══ Dataset

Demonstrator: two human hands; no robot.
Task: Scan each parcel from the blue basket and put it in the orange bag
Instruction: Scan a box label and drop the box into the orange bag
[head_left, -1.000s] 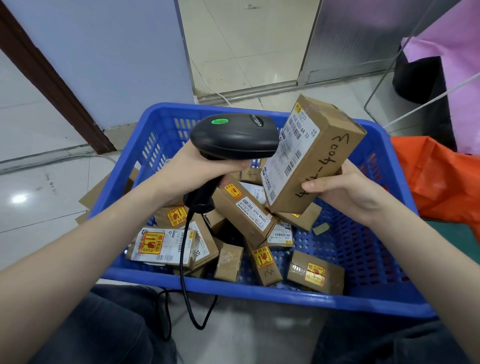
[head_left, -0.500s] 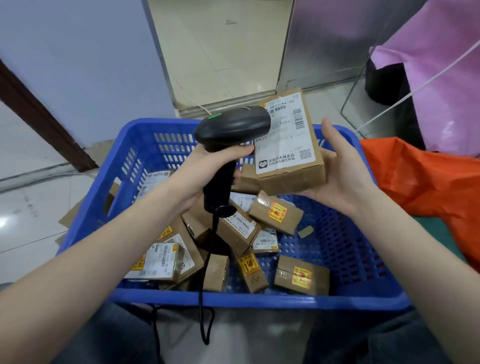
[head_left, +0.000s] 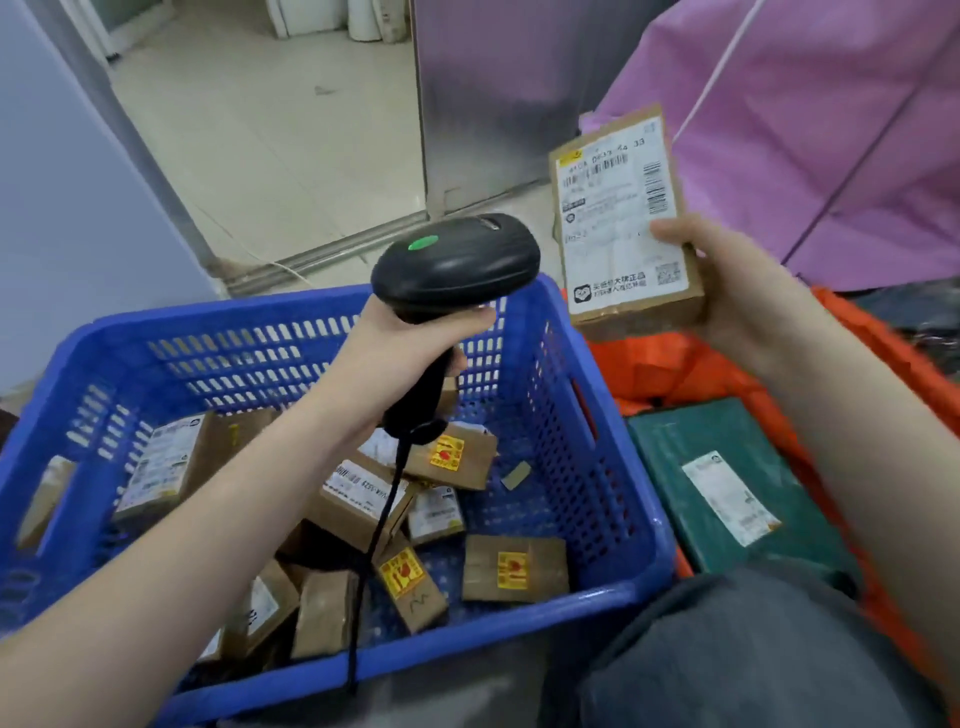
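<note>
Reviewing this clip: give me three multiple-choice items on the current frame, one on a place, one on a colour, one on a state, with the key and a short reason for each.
1. Where is the parcel in the right hand?
A. Down in the basket
B. Above the orange bag, right of the basket
C. On the floor

2. What colour is the light on the scanner?
A. Red
B. Blue
C. Green

3. What is the left hand doing?
A. Gripping the scanner's handle
B. Resting open on the basket's rim
C. Holding a parcel

Key: 1 B, the parcel is held up over orange fabric beyond the basket's right wall. 2 C, a green spot glows on the scanner's top. 3 A, the fingers curl round the black handle.
</note>
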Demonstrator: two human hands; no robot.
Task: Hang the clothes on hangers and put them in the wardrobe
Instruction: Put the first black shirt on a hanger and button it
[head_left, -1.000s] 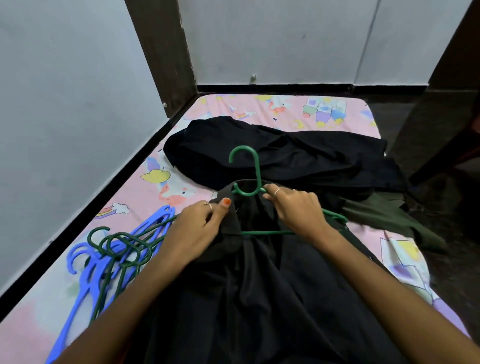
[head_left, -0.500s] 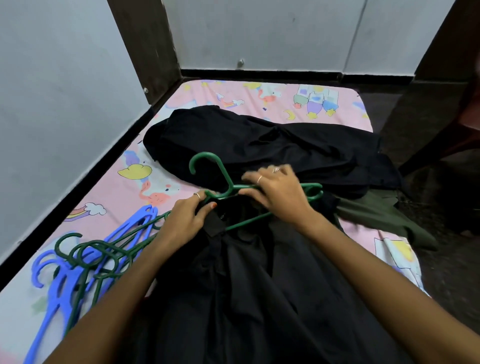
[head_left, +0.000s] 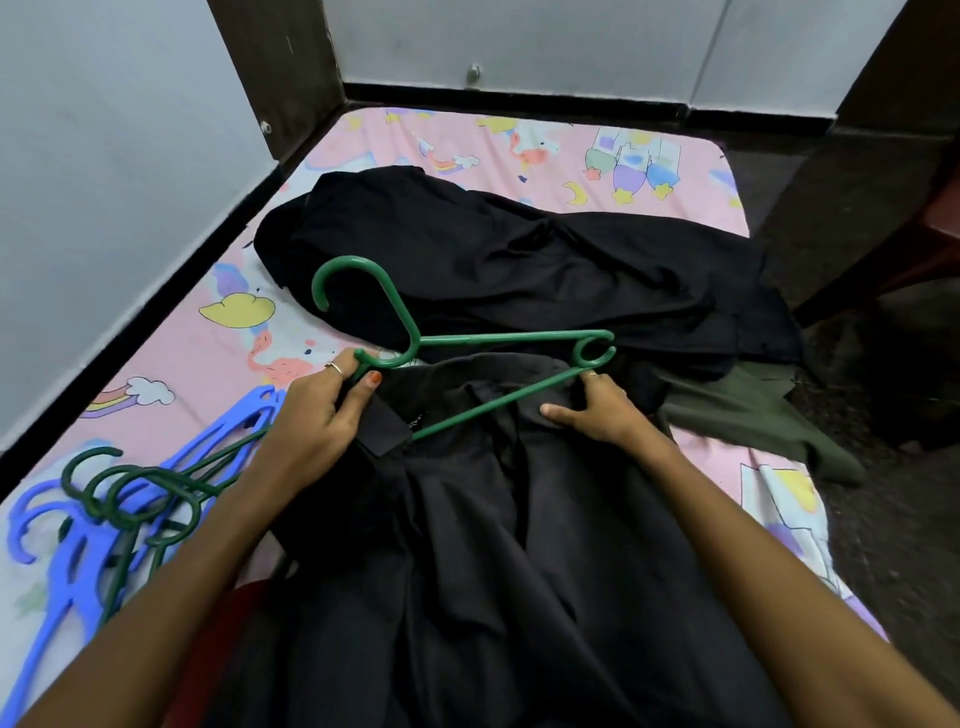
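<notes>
L hand pinches green hanger + collar; R hand grips black garment just below hanger's bar – feed R shoulder in next, keep fabric taut

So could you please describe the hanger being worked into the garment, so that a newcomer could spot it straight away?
On the pink cartoon-print mattress, find the dark garment nearest the camera. At its collar, between the left hand and right hand, lies a green hanger. Unlike the hanger pile by the wall, it is alone.
</notes>
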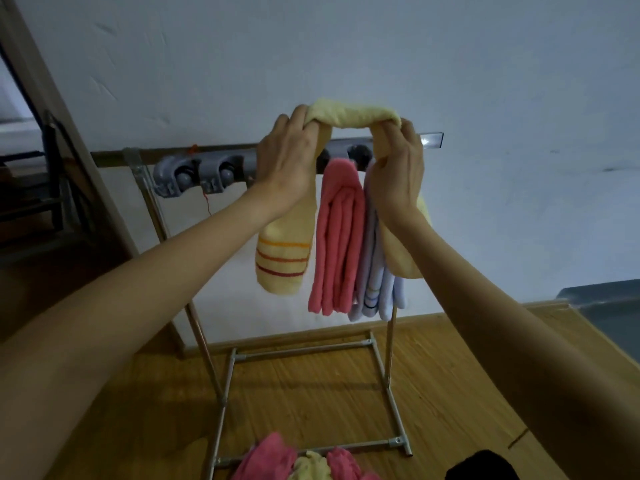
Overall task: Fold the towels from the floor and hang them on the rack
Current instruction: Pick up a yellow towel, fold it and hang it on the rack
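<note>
While raised, both hands (left hand (289, 157), right hand (398, 168)) grip yellow towel (353, 116).

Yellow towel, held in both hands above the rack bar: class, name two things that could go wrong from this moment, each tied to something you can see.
1. The yellow towel is bunched between the left hand and right hand, so it may land crumpled rather than folded.
2. The pink towel and pale blue towel already hang directly below; lowering it there could crowd them or knock them off the rack.
</note>
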Motion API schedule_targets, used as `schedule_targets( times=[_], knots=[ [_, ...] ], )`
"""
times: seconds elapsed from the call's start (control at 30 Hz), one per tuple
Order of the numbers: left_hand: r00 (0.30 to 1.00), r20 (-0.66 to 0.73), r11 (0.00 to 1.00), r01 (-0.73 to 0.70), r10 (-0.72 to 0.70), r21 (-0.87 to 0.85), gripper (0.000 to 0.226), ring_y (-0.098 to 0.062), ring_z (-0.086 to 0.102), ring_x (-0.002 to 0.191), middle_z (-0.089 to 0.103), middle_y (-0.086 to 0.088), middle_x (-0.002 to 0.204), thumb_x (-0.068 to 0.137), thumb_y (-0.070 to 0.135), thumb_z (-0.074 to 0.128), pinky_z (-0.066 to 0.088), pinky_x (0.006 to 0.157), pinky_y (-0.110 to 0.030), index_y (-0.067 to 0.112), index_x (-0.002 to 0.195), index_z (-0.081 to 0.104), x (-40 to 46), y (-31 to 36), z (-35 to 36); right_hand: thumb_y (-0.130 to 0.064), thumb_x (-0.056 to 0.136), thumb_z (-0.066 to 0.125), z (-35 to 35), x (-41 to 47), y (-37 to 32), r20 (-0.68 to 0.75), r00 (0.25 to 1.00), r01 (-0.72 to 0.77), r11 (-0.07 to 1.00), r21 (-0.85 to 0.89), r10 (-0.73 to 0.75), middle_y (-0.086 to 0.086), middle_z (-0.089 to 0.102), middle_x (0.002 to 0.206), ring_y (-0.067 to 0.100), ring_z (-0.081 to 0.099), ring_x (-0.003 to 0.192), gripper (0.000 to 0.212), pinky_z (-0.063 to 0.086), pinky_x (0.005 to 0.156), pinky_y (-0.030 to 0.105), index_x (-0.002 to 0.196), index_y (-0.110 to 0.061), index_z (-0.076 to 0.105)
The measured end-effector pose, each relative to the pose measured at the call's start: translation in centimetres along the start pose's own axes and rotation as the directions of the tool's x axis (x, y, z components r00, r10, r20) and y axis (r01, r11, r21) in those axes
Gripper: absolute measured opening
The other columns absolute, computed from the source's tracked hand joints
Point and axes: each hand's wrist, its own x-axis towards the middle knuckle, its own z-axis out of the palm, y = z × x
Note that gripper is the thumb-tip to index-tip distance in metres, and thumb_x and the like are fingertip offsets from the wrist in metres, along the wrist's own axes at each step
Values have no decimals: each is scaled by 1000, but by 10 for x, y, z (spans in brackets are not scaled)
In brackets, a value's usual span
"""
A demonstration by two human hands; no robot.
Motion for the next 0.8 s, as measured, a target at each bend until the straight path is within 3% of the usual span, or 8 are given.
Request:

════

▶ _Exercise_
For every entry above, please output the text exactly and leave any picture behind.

▶ _Finished exercise_
Demonstrator: two human hands; no robot.
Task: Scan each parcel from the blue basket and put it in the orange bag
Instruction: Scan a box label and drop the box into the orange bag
[head_left, -1.000s] 
[head_left, -0.500s] 
[head_left, +0.000s] 
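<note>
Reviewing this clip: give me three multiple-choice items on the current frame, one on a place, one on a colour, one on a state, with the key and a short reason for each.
1. Where is the parcel in the right hand?
A. Down in the basket
B. Above the orange bag, right of the basket
C. On the floor

2. What colour is the light on the scanner?
A. Red
B. Blue
C. Green

3. What is the left hand doing?
A. Gripping the scanner's handle
B. Resting open on the basket's rim
C. Holding a parcel

Key: 1 B, the parcel is held up over orange fabric beyond the basket's right wall. 2 C, a green spot glows on the scanner's top. 3 A, the fingers curl round the black handle.
</note>
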Demonstrator: two human hands; no robot.
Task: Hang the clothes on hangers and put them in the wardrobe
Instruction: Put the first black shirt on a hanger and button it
[head_left, -1.000s] 
[head_left, -0.500s] 
[head_left, +0.000s] 
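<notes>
L hand pinches green hanger + collar; R hand grips black garment just below hanger's bar – feed R shoulder in next, keep fabric taut

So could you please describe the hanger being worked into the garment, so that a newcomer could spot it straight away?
On the pink cartoon-print mattress, find the dark garment nearest the camera. At its collar, between the left hand and right hand, lies a green hanger. Unlike the hanger pile by the wall, it is alone.
</notes>
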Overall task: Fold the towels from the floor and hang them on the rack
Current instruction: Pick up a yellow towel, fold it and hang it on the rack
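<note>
While raised, both hands (left hand (289, 157), right hand (398, 168)) grip yellow towel (353, 116).

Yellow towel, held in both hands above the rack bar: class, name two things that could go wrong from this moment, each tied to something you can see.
1. The yellow towel is bunched between the left hand and right hand, so it may land crumpled rather than folded.
2. The pink towel and pale blue towel already hang directly below; lowering it there could crowd them or knock them off the rack.
</note>
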Motion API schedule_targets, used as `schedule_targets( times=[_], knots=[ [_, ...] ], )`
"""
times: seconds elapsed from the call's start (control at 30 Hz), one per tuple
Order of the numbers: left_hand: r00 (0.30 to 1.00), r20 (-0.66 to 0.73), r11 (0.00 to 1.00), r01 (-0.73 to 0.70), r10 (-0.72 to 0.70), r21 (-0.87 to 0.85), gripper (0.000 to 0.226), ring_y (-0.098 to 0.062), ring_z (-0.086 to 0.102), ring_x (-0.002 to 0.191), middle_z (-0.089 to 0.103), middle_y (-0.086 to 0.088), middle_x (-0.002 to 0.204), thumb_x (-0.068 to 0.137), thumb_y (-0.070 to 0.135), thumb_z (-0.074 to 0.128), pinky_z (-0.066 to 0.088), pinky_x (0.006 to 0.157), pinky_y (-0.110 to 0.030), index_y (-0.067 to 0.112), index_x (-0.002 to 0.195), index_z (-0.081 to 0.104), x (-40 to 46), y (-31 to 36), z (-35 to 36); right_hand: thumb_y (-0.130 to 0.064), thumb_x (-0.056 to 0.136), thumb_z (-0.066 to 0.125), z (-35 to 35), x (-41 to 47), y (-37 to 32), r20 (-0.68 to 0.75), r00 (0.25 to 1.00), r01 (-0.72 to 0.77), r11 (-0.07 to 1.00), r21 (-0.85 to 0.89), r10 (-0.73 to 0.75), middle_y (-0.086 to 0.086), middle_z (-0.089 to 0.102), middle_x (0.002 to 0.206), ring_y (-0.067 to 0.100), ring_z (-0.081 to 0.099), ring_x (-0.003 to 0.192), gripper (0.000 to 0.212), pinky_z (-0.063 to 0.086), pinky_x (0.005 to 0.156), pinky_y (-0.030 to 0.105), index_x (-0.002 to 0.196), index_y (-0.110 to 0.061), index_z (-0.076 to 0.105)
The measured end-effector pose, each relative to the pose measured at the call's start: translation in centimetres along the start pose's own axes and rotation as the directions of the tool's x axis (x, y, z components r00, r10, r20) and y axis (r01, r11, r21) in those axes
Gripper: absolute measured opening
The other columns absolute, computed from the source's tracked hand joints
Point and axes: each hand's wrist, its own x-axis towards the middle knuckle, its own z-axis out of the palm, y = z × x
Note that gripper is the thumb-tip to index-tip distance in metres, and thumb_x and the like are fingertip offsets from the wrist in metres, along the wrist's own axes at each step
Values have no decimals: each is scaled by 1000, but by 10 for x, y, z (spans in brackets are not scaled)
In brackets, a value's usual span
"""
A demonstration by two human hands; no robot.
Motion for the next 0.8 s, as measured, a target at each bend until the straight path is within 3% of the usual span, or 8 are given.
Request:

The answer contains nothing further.